__Data excerpt__.
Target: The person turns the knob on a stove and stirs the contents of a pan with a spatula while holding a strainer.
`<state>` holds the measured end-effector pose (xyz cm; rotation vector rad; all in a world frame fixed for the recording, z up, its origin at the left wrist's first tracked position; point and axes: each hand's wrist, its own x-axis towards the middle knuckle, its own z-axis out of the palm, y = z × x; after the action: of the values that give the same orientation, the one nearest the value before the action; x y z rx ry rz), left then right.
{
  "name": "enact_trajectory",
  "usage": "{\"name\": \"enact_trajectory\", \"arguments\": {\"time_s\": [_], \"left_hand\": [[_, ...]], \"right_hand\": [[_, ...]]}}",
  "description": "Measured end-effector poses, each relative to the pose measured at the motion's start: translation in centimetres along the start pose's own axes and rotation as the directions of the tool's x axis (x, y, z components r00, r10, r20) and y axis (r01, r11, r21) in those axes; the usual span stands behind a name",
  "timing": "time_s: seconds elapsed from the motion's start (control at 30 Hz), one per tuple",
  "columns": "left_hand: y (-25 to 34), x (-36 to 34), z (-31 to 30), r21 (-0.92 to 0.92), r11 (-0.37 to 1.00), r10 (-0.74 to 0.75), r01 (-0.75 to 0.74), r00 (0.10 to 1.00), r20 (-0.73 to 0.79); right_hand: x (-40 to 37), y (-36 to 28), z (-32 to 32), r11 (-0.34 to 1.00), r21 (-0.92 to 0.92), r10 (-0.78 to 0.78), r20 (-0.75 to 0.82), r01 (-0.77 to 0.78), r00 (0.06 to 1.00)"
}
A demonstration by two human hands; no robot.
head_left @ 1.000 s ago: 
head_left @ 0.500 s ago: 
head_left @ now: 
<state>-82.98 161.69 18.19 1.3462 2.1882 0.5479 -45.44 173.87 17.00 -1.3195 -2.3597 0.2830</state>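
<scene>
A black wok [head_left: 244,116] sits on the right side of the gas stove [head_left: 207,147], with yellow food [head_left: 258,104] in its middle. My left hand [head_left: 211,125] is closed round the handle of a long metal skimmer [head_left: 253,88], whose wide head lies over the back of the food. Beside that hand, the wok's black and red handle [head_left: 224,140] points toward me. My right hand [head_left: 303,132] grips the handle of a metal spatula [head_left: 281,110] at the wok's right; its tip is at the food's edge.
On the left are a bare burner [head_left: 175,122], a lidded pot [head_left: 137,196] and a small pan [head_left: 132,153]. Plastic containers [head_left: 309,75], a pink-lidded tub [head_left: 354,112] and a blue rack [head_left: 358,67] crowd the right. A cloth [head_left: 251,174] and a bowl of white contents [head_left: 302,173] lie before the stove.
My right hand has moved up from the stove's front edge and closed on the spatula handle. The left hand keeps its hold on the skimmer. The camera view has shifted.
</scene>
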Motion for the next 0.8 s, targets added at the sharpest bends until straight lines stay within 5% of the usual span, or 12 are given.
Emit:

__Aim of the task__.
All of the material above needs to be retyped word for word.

__Solution below__.
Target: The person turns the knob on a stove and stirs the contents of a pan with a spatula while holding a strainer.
`<state>` holds the measured end-effector pose (xyz cm; rotation vector rad; all in a world frame fixed for the recording, z up, its origin at the left wrist's first tracked position; point and axes: each hand's wrist, its own x-axis towards the middle knuckle, its own z-axis out of the palm, y = z × x; after the action: of the values that give the same orientation, the one nearest the value before the action; x y z rx ry rz), left then right.
{
  "name": "enact_trajectory",
  "usage": "{\"name\": \"enact_trajectory\", \"arguments\": {\"time_s\": [_], \"left_hand\": [[_, ...]], \"right_hand\": [[_, ...]]}}",
  "description": "Measured end-effector poses, each relative to the pose measured at the motion's start: translation in centimetres along the start pose's own axes and rotation as the directions of the tool's x axis (x, y, z components r00, r10, r20) and y axis (r01, r11, r21) in those axes; the usual span stands behind a name",
  "timing": "time_s: seconds elapsed from the motion's start (control at 30 Hz), one per tuple",
  "columns": "left_hand: y (-25 to 34), x (-36 to 34), z (-31 to 30), r21 (-0.92 to 0.92), r11 (-0.37 to 1.00), r10 (-0.74 to 0.75), r01 (-0.75 to 0.74), r00 (0.10 to 1.00), r20 (-0.73 to 0.79); right_hand: x (-40 to 37), y (-36 to 28), z (-32 to 32), r11 (-0.34 to 1.00), r21 (-0.92 to 0.92), r10 (-0.78 to 0.78), r20 (-0.75 to 0.82), r01 (-0.77 to 0.78), r00 (0.06 to 1.00)"
}
A demonstration by two human hands; no robot.
head_left @ 1.000 s ago: 
head_left @ 0.500 s ago: 
head_left @ now: 
<state>-82.98 161.69 18.19 1.3462 2.1882 0.5479 -45.44 173.87 17.00 -1.3195 -2.3597 0.2830</state>
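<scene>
A black wok [head_left: 244,116] sits on the right side of the gas stove [head_left: 207,147], with yellow food [head_left: 258,104] in its middle. My left hand [head_left: 211,125] is closed round the handle of a long metal skimmer [head_left: 253,88], whose wide head lies over the back of the food. Beside that hand, the wok's black and red handle [head_left: 224,140] points toward me. My right hand [head_left: 303,132] grips the handle of a metal spatula [head_left: 281,110] at the wok's right; its tip is at the food's edge.
On the left are a bare burner [head_left: 175,122], a lidded pot [head_left: 137,196] and a small pan [head_left: 132,153]. Plastic containers [head_left: 309,75], a pink-lidded tub [head_left: 354,112] and a blue rack [head_left: 358,67] crowd the right. A cloth [head_left: 251,174] and a bowl of white contents [head_left: 302,173] lie before the stove.
My right hand has moved up from the stove's front edge and closed on the spatula handle. The left hand keeps its hold on the skimmer. The camera view has shifted.
</scene>
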Motion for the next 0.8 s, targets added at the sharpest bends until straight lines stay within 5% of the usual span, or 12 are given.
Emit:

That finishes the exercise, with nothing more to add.